The update follows a Reuters report, citing two sources, that Greece's Hellenic Capital Market Commission (HCMC) may decline Binance's application. Binance disputes that it has received any formal indication of rejection. Both the HCMC and European Securities and Markets Authority (ESMA) have declined to comment publicly, so the position as it stands is unresolved.
According to Binance's own account, the HCMC completed its review, considered the application compliant with MiCA, and intended to progress toward authorisation at an upcoming Board meeting. Binance also states that the application was reviewed at ESMA level. The exchange has committed to a further update before 30 June.
What ESMA's role actually is
It is worth being precise about what ESMA's role actually is here, because it is often misunderstood:
• Under MiCA, CASP authorisation is granted by the national competent authority, in this case the HCMC. ESMA does not issue, and cannot directly veto, an individual licence.
• ESMA's mandate is supervisory convergence: ensuring NCAs apply MiCA consistently and preventing regulatory arbitrage across Member States. It does this through peer reviews, supervisory briefings, and cooperation with NCAs. ESMA conducted exactly such a peer review of a national authority's CASP authorisation process in 2025.

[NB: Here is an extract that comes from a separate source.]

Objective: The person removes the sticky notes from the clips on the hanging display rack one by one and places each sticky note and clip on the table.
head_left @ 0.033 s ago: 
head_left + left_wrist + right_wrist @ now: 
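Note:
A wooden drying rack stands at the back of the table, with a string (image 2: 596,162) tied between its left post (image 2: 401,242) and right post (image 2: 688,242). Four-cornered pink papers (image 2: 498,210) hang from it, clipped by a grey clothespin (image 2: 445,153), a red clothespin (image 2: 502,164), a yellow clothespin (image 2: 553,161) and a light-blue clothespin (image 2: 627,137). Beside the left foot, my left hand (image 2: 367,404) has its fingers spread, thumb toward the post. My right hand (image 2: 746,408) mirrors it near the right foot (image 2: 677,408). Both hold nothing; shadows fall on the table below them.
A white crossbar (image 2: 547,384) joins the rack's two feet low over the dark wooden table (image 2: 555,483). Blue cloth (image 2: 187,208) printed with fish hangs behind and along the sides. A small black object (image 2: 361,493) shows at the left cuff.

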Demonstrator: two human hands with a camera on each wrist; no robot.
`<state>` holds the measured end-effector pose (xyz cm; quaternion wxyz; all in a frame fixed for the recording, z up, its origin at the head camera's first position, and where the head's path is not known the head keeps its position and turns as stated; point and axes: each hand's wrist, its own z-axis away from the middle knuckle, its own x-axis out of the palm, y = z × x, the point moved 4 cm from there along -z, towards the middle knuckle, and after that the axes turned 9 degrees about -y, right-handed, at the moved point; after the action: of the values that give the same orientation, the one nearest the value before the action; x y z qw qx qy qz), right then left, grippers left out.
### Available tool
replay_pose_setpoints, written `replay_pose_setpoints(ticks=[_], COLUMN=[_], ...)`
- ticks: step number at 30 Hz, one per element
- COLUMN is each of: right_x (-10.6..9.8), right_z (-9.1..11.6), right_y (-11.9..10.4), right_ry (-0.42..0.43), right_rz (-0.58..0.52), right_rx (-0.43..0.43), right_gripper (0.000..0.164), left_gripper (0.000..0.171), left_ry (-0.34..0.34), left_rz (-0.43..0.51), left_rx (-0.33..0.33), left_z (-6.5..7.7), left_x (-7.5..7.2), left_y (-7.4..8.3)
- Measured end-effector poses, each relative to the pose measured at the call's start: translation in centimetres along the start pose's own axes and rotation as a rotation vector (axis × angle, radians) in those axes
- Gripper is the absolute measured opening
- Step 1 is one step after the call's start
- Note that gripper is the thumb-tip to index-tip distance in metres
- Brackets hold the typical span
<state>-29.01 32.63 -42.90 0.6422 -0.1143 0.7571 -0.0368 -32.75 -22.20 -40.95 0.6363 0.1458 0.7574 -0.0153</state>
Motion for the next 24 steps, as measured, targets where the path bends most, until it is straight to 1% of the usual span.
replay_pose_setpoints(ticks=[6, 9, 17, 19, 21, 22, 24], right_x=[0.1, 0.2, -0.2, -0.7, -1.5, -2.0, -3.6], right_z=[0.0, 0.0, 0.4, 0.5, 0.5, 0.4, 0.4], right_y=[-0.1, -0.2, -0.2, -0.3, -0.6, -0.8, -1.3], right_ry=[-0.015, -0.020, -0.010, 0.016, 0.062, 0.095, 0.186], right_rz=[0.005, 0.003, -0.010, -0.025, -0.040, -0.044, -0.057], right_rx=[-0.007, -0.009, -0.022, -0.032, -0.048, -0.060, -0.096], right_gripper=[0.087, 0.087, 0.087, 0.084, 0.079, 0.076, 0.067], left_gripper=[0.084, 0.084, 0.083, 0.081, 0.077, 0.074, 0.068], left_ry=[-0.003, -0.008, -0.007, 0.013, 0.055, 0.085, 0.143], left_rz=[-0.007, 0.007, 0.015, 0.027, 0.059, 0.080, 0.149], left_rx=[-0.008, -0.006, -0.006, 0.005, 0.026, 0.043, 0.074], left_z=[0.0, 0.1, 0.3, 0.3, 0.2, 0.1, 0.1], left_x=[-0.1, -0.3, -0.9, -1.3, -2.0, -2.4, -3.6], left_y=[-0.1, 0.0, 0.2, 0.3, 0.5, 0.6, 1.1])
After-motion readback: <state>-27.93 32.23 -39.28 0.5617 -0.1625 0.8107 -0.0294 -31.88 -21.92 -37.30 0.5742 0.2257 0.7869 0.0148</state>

• Because a single authorisation passports across all 27 Member States, large and cross-border applications naturally attract closer attention at the EU level, where consistency considerations carry more weight.
• The decision, when it comes, rests with the HCMC. ESMA's involvement reflects its consistency mandate rather than a separate approval power.
The case is being watched closely across the industry. With the transitional period ending on 1 July, any provider without authorisation must cease offering services to EU clients, which makes the timing and the outcome consequential well beyond a single exchange. The Alliance will continue to follow the case as it develops.
Read Binance's statement here.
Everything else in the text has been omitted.